A DEUSA DA MINHA RUA
Valsa, composição de Jorge Faraj (1940)
A deusa da minha rua
Tem os olhos onde a lua
Costuma se embriagar
Nos seus olhos eu suponho
Que o sol, num dourado sonho
Vai claridade buscar
Tem os olhos onde a lua
Costuma se embriagar
Nos seus olhos eu suponho
Que o sol, num dourado sonho
Vai claridade buscar
Minha rua é sem graça
Mas quando por ela passa
Seu vulto que me seduz
A ruazinha modesta
É uma paisagem de festa
É uma cascata de luz
Mas quando por ela passa
Seu vulto que me seduz
A ruazinha modesta
É uma paisagem de festa
É uma cascata de luz
Na rua uma poça d'água
Espelho da minha mágoa
Transporta o céu
Para o chão
Tal qual o chão de minha vida
A minh'alma comovida
O meu pobre coração
Espelho da minha mágoa
Transporta o céu
Para o chão
Tal qual o chão de minha vida
A minh'alma comovida
O meu pobre coração
Espelhos da minha mágua
Meus olhos
São poças d'água
Sonhando com seu olhar
Ela é tão rica e eu tão pobre
Eu sou plebeu
ela é nobre
Não vale a pena sonhar
Meus olhos
São poças d'água
Sonhando com seu olhar
Ela é tão rica e eu tão pobre
Eu sou plebeu
ela é nobre
Não vale a pena sonhar
MINA DO CONDOMÍNIO
Samba, composição de Seu Jorge (2007)
Tô namorando aquela mina
Mas não sei se ela me namora
Mina maneira do condomínio
Lá do bairro onde eu moro (2x)
Seu cabelo me alucina
Sua boca me devora
Sua voz me ilumina
Seu olhar me apavora
Me perdi no seu sorriso
Nem preciso me encontrar
Não me mostre o paraíso
Que se eu for, não vou voltar
Pois eu vou
Eu vou
Eu digo "oi" ela nem nada
Passa na minha calçada
Dou bom dia ela nem liga
Se ela chega eu paro tudo
Se ela passa eu fico doido
Se vem vindo eu faço figa
Eu mando um beijo ela não pega
Pisco olho ela se nega
Faço pose ela não vê
Jogo charme ela ignora
Chego junto ela sai fora
Eu escrevo ela não lê
Minha mina
Minha amiga
Minha namorada
Minha gata
Minha sina
Do meu condomínio
Minha musa
Minha vida
Minha monalisa
Minha vênus
Minha deusa
Quero seu fascínio (2x)
(desde o começo)
Minha namorada
Do meu condomínio
Minha monalisa
Quero seu fascínio (3x)
Mas não sei se ela me namora
Mina maneira do condomínio
Lá do bairro onde eu moro (2x)
Seu cabelo me alucina
Sua boca me devora
Sua voz me ilumina
Seu olhar me apavora
Me perdi no seu sorriso
Nem preciso me encontrar
Não me mostre o paraíso
Que se eu for, não vou voltar
Pois eu vou
Eu vou
Eu digo "oi" ela nem nada
Passa na minha calçada
Dou bom dia ela nem liga
Se ela chega eu paro tudo
Se ela passa eu fico doido
Se vem vindo eu faço figa
Eu mando um beijo ela não pega
Pisco olho ela se nega
Faço pose ela não vê
Jogo charme ela ignora
Chego junto ela sai fora
Eu escrevo ela não lê
Minha mina
Minha amiga
Minha namorada
Minha gata
Minha sina
Do meu condomínio
Minha musa
Minha vida
Minha monalisa
Minha vênus
Minha deusa
Quero seu fascínio (2x)
(desde o começo)
Minha namorada
Do meu condomínio
Minha monalisa
Quero seu fascínio (3x)
"Detalhes", "A deusa da MINHA rua", "A mina do MEU condomínio" ... ou como amar sem ser amado em séculos diferentes ... a rua como testemunho.
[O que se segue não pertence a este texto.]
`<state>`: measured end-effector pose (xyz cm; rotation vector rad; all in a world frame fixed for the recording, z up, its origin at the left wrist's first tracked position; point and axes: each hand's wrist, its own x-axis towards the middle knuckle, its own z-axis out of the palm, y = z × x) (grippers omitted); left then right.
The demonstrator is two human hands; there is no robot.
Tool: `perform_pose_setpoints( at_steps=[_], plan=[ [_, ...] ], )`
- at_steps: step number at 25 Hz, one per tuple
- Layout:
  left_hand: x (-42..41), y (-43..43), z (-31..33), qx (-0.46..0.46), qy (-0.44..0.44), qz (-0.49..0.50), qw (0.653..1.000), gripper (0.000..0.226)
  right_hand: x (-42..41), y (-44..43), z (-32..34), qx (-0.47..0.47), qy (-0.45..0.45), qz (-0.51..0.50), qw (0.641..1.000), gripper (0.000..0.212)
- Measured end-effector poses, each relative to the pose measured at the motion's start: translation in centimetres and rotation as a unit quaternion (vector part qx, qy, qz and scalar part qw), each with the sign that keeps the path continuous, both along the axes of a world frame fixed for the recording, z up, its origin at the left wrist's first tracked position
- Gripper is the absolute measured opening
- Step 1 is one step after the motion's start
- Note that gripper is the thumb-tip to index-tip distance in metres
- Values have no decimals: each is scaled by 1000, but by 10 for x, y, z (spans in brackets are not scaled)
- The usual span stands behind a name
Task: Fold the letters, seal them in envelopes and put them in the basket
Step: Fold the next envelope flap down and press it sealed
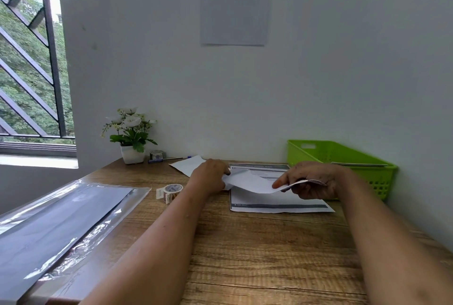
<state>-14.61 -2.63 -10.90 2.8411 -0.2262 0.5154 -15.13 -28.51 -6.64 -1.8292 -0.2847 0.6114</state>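
I hold a white letter sheet [252,182] between both hands, lifted and curved above the desk. My left hand [208,177] pinches its left edge. My right hand [311,180] grips its right edge, thumb on top. Under it lies a printed letter [277,203] with a dark band along its near edge, flat on the wooden desk [245,250]. A white envelope [187,163] lies behind my left hand. The green basket [343,157] stands at the right against the wall, with something flat inside.
A roll of patterned tape [171,190] sits left of my left forearm. A clear plastic sleeve with dark sheets [61,219] covers the desk's left side. A potted flower [131,133], a small tape roll [156,155] and a pen [166,159] stand at the back.
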Motion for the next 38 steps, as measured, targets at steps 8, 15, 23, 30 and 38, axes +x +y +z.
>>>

Então, a rua e seu vai-e-vem solitário e apressado abrigaria e transpiraria a arte do desencontro?
A praça e seu quedar-se passivo/ativo e contemplativo abrigaria e transpiraria a arte do encontro?
Então, a rua e seu vai-e-vem solitário e apressado abrigaria e transpiraria a arte do desencontro?
A praça e seu quedar-se passivo/ativo e contemplativo abrigaria e transpiraria a arte do encontro?